Let’s face it: being trans isn’t easy.
In some places, it’s dangerous to be who you really are even though hiding it can make you feel miserable. And even if you live in a trans-friendly area, it can be hard to get healthcare that meets your needs, your friends and family might not understand you, and your body might not cooperate when you try to make it match your gender identity.
I’ve had some significant challenges with my own transition. I transitioned as an adult, and it was hard for even my well-meaning family to get used to my new name and pronouns. I’ve had “friends” deny my transition was real or accuse me of only wanting to transition because it was “trendy.”
1. Being transgender has given me a unique perspective.
Although I’m male and always have been, I was raised as a girl/woman. Some of my cis female friends appreciate that they can talk to me about “women’s issues” that I’ve lived through, and I’m more aware than many people of the misogyny many cis women face from adolescence onward. I often feel as if I see the world through two sets of eyes: the point of view of the gender I was raised as and that of the one I really am. I love being able to see the world in ways that most people can’t.
2. Being transgender has helped my creativity.
As a fiction writer, I need to understand how to create unique characters. Being transgender has helped me with this more than anything else. As a child, I created imaginary friends who understood me and as a pre-transition adult, I created male personas to use online, often with their own backstories that felt very real to me. This was great preparation for writing novels!
3. Being transgender has given me a double dose of empathy.
I don’t believe that suffering is necessary, but sometimes it makes us want to protect others from the same fate. I know all too well what it’s like to feel invisible and alone, and that gives me a ton of empathy for anyone who feels that way today, whether they are trans or cis. Today, I empower trauma survivors and neurodiverse people of all gender identities to express themselves through writing. I wouldn’t have the passion for doing that without having had to stand up strongly for my true gender identity.
4. Being transgender has taught me the importance of authenticity.
As a transgender person who underwent medical transition, I’ve sacrificed a lot to be who I really am. I let go of dead weight — the people who didn’t understand and wanted to hold me back — and spent a lot of time and money on my transition. It was all worth it, because at the end, I got to be who I really am. My journey has taught me how important it is for all people to be themselves and how essential it is to forget about trying to please others so that we can be who we are meant to be.
5. Being transgender has taught me to stand up for myself.
I was always a quiet person who disliked conflict. I bottled up anger and then eventually fought back in unproductive ways, such as through screaming matches or by getting physical. That all changed when I began transitioning. I learned to speak up when I needed something thanks to the number of times the pharmacy screwed up my testosterone prescription!

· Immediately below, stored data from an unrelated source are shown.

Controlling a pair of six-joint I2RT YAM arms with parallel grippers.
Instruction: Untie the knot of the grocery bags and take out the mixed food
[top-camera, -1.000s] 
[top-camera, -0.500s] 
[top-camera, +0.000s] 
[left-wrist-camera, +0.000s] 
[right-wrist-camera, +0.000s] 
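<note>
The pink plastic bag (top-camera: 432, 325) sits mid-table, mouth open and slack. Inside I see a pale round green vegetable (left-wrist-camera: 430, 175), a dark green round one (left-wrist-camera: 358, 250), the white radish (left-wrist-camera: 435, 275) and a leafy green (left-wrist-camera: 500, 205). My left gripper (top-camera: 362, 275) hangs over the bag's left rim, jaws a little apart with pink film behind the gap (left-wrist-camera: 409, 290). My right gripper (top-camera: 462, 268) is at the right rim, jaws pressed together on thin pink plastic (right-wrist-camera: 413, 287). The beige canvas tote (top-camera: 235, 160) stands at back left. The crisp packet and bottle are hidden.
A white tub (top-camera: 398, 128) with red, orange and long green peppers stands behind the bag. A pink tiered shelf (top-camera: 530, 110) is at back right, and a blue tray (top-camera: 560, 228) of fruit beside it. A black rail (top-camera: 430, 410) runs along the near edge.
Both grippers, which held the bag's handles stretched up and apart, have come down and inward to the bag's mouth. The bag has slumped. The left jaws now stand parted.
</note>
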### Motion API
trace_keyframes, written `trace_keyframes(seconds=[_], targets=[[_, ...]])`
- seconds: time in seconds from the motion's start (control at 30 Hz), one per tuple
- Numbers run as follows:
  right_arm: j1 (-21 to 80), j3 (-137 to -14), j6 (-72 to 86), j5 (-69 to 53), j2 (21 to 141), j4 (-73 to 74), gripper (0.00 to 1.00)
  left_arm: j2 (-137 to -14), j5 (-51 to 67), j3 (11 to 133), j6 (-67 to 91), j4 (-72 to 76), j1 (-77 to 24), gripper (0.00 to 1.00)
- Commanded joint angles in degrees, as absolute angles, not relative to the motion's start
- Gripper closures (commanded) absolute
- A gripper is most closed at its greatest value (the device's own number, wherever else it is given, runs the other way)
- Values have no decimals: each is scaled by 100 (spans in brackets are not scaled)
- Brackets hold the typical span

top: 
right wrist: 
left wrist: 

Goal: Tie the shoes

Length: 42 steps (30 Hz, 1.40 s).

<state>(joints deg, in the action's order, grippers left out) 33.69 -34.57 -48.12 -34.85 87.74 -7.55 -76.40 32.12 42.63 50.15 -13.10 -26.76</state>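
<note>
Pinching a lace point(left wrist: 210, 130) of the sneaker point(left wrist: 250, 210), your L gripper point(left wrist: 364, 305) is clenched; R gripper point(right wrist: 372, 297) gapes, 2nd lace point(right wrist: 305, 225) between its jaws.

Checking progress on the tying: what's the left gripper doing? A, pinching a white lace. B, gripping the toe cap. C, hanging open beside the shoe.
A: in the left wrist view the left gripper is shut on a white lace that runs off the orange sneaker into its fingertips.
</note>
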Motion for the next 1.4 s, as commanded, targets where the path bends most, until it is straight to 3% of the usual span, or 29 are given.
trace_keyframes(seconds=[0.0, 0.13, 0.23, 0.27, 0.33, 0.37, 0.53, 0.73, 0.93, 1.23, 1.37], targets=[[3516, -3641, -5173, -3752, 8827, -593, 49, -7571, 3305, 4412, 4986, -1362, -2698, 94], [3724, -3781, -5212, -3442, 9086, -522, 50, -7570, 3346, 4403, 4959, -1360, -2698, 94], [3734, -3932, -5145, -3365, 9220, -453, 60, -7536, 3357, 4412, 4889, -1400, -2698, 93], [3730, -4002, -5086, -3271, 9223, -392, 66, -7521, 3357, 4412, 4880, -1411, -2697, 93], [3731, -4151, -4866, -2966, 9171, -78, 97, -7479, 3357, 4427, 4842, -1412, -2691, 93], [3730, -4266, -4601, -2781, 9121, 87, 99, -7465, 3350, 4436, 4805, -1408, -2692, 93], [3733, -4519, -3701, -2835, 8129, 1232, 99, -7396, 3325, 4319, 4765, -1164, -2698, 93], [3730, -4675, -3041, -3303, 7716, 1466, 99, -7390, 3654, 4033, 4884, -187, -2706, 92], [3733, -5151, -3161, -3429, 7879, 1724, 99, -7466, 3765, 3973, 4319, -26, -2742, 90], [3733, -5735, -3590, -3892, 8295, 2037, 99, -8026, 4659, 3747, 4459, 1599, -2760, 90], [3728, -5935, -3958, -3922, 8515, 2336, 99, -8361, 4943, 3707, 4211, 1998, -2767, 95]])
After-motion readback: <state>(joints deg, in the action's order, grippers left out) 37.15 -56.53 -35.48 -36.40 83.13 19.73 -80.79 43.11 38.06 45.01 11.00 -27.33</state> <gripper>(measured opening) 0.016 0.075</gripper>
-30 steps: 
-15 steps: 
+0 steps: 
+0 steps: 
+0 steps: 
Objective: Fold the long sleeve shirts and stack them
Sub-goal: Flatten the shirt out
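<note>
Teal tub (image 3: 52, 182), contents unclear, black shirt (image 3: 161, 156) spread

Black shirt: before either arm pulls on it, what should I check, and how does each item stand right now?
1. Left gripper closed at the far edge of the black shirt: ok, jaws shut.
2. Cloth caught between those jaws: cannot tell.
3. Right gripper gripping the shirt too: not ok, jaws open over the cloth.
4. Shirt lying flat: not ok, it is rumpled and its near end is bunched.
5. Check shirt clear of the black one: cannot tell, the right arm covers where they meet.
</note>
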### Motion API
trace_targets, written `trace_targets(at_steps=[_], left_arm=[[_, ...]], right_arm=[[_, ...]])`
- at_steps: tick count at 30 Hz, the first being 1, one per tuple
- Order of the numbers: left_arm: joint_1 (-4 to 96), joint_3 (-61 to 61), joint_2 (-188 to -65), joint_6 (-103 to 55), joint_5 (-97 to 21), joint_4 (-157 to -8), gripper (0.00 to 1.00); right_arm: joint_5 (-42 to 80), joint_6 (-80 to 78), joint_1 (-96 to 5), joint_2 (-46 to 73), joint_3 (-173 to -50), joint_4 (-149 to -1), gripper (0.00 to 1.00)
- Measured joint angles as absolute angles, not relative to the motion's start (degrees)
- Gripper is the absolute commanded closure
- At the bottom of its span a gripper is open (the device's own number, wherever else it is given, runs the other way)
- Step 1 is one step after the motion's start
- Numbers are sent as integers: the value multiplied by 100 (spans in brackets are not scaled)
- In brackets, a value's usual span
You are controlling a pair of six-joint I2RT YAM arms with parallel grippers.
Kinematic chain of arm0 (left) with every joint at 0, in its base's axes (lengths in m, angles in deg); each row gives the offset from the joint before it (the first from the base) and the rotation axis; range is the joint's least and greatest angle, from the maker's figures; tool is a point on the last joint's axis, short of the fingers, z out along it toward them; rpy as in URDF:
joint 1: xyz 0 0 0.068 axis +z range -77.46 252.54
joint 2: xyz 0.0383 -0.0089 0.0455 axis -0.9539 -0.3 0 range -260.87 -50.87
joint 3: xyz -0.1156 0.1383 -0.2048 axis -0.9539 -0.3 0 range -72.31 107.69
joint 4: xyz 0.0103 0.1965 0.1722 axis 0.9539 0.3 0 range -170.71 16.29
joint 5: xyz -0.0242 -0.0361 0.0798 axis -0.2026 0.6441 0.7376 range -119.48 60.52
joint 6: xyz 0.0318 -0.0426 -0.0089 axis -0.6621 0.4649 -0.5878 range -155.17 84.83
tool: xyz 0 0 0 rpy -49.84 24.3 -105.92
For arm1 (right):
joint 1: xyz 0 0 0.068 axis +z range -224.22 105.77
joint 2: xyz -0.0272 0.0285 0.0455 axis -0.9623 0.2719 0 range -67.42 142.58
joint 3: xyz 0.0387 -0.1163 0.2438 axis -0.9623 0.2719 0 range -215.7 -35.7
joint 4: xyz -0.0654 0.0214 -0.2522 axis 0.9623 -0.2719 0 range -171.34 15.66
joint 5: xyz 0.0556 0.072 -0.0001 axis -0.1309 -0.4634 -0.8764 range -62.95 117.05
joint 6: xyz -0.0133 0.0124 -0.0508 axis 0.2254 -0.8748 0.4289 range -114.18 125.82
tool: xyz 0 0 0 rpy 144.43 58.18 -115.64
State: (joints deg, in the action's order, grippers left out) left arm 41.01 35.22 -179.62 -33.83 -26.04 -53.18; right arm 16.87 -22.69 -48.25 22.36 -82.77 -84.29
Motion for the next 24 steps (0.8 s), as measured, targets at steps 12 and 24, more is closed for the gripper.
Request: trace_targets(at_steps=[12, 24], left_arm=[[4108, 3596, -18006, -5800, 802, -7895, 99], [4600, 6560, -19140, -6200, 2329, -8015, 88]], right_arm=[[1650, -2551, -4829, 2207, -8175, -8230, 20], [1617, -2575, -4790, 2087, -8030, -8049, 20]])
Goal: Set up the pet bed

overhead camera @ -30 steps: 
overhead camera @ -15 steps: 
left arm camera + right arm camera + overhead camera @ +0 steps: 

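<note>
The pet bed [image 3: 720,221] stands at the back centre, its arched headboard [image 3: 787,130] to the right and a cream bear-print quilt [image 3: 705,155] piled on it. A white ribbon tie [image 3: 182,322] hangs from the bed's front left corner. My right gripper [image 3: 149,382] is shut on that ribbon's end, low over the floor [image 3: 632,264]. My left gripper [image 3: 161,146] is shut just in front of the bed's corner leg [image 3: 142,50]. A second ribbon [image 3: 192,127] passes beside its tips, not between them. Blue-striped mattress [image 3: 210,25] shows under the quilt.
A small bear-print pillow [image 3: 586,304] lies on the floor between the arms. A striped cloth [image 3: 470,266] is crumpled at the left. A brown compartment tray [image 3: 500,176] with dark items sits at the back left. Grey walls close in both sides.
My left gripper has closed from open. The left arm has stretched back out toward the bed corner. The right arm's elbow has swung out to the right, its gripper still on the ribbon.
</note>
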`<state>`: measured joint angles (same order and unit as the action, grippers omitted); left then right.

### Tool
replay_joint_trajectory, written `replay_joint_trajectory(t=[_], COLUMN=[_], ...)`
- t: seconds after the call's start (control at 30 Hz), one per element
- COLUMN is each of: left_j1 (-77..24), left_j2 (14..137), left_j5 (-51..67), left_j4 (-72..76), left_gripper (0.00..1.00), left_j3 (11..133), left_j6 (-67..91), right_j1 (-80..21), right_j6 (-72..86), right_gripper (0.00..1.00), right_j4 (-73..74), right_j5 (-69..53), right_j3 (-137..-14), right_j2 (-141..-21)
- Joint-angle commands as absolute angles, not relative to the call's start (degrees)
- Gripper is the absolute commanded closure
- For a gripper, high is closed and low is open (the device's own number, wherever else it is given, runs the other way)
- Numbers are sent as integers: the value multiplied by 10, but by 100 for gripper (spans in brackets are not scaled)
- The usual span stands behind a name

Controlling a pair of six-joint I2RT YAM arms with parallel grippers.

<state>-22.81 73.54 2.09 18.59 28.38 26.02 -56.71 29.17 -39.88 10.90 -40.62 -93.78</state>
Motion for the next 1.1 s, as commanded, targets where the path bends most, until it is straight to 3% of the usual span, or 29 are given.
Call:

6. Being transgender has allowed me to live without regrets.
I used to be sad that I hadn’t done some of the things I wanted to do earlier in life. But once I understood how being closeted and transgender impacted my life, I realized I couldn’t live the way I wanted to before my transition. I don’t have any regrets about my past now, and more importantly, none about the way I live my life today.
7. Being transgender has allowed me to make a specific impact on the world.
After spending my childhood feeling different, alone, and confused, I didn’t want any other child to feel like that. I’ve been able to do everything from working on an LGBTQ+-oriented crisis line to providing education for parents of young transgender kids. I’m able to help people in ways I’d never imagined, all because of my own experience as a transgender person.
8. Being transgender has helped me become more open-minded.
When I realized I was transgender, I also realized that a lot of things I’d taken for granted about myself weren’t true. I had assumed everyone else was right and I was a woman who believed she could do whatever men could, but I was wrong. That made me realize that I shouldn’t assume that my current beliefs are accurate. I’m more open-minded because of my personal experience than I would have been if I’d been who everyone said I was all along.
9. Being transgender has helped me be a better listener.
I know what it’s like for those whose voices aren’t heard, so I do my best to listen closely and carefully to what others have to say, especially if they’re talking about the ways they have been hurt.
10. Being transgender has helped me become a leader.
As someone who is openly transgender and willing to talk to others about my journey, I often inspire others. I also do my best to be an ally to others who are being mistreated because I know what it’s like to be made to feel powerless.
These are only some of the reasons that I’m grateful to be transgender this holiday season. What are the top reasons you are grateful to be who you are?